## Activity
The lines below from the one with "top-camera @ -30" up to and including the one with "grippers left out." are what you should set down, exactly and without pictures.

## Record set
▼

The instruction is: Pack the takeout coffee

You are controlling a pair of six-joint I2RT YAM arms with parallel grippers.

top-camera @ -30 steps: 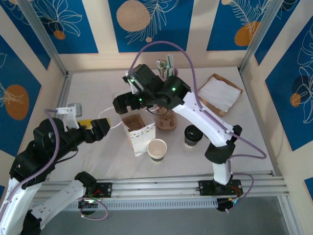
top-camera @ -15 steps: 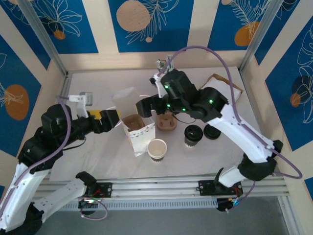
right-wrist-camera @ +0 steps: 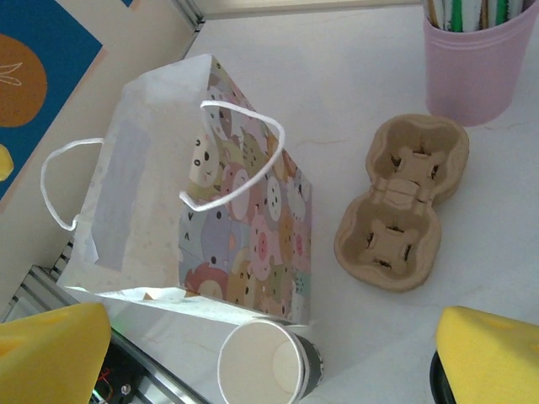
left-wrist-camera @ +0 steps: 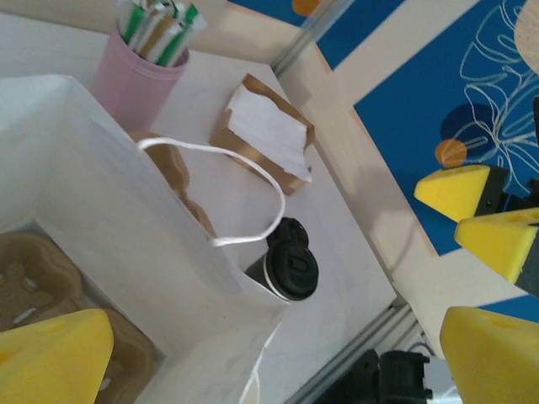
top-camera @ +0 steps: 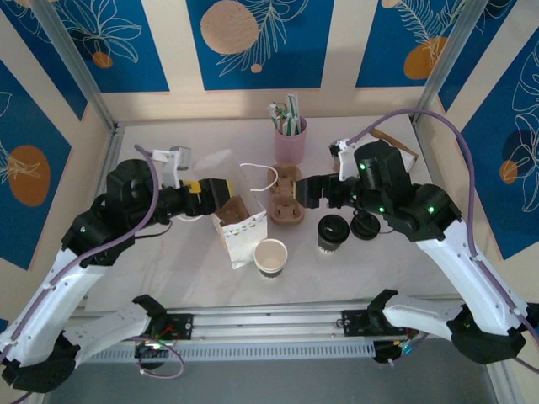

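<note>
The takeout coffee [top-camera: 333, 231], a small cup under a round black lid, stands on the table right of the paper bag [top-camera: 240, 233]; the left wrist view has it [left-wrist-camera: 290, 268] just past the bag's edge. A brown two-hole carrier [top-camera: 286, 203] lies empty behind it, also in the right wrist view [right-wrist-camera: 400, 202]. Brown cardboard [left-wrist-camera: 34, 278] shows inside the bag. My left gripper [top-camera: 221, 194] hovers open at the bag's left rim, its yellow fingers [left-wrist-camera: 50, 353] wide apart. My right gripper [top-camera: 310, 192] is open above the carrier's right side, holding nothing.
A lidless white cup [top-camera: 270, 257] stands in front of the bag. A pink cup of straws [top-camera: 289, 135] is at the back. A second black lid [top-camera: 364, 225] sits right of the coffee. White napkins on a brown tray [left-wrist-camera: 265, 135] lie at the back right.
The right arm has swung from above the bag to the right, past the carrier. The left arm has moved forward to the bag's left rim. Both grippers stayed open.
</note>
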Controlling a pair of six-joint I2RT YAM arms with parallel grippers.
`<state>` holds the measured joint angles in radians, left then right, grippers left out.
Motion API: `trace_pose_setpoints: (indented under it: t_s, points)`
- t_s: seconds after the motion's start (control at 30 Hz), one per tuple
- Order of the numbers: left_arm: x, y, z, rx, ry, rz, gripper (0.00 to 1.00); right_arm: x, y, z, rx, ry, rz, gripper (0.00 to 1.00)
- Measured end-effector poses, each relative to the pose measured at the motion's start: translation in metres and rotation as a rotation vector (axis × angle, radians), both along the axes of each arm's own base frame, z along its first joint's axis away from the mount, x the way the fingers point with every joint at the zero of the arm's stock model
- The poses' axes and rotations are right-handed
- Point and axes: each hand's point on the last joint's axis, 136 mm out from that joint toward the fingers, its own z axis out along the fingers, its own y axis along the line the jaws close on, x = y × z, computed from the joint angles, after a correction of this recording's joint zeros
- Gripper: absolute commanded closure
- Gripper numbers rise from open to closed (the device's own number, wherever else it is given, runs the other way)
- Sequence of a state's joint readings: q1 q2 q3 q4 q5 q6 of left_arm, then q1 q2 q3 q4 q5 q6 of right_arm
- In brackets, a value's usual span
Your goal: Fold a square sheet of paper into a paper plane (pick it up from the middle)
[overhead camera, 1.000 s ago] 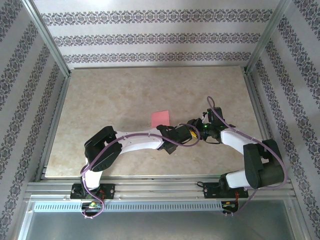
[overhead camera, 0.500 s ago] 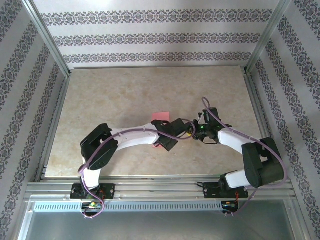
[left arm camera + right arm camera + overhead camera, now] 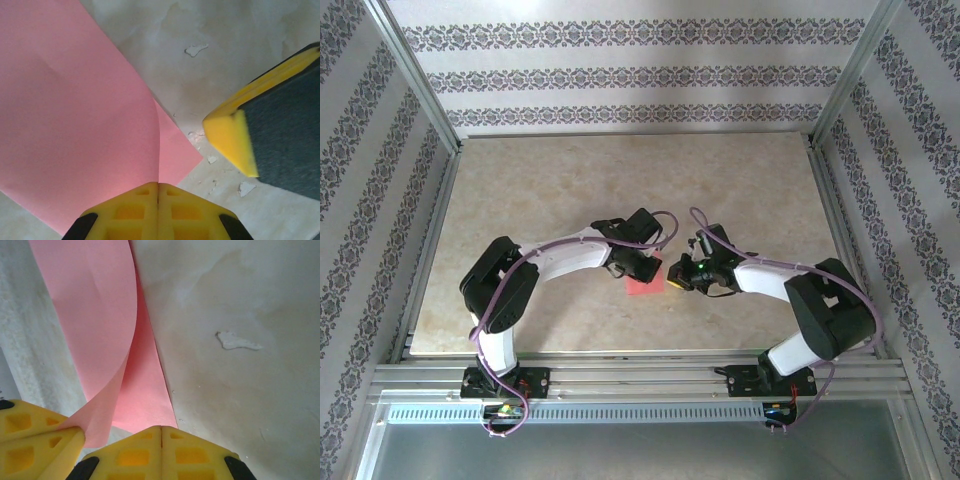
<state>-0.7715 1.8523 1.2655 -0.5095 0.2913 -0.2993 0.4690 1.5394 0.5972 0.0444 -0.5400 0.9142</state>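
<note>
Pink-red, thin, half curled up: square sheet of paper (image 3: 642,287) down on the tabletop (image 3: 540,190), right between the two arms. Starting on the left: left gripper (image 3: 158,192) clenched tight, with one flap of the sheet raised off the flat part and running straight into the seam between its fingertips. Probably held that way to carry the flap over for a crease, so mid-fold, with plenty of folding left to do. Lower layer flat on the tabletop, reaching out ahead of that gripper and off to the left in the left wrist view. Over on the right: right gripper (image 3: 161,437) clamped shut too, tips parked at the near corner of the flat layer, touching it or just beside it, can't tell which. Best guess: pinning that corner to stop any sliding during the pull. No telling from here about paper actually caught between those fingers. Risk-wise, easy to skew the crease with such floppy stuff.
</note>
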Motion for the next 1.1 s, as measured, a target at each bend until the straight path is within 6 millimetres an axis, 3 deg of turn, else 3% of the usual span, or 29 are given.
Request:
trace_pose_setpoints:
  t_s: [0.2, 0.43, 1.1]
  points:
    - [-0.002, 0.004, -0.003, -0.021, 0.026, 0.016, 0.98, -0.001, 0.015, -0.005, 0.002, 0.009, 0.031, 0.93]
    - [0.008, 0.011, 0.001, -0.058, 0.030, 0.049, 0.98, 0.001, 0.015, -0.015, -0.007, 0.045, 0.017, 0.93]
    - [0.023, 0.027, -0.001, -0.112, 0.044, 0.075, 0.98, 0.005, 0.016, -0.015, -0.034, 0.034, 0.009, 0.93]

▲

## Written solution
top-camera @ -30 steps: 
top-camera @ -15 steps: 
right-wrist-camera @ +0 steps: 
left-wrist-camera @ +0 steps: 
top-camera @ +0 steps: 

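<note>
The takeout coffee [top-camera: 333, 231], a small cup under a round black lid, stands on the table right of the paper bag [top-camera: 240, 233]; the left wrist view has it [left-wrist-camera: 290, 268] just past the bag's edge. A brown two-hole carrier [top-camera: 286, 203] lies empty behind it, also in the right wrist view [right-wrist-camera: 400, 202]. Brown cardboard [left-wrist-camera: 34, 278] shows inside the bag. My left gripper [top-camera: 221, 194] hovers open at the bag's left rim, its yellow fingers [left-wrist-camera: 50, 353] wide apart. My right gripper [top-camera: 310, 192] is open above the carrier's right side, holding nothing.
A lidless white cup [top-camera: 270, 257] stands in front of the bag. A pink cup of straws [top-camera: 289, 135] is at the back. A second black lid [top-camera: 364, 225] sits right of the coffee. White napkins on a brown tray [left-wrist-camera: 265, 135] lie at the back right.
The right arm has swung from above the bag to the right, past the carrier. The left arm has moved forward to the bag's left rim. Both grippers stayed open.
</note>
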Controlling a pair of six-joint I2RT YAM arms with parallel grippers.
`<state>` holds the measured joint angles in radians, left then right, grippers left out.

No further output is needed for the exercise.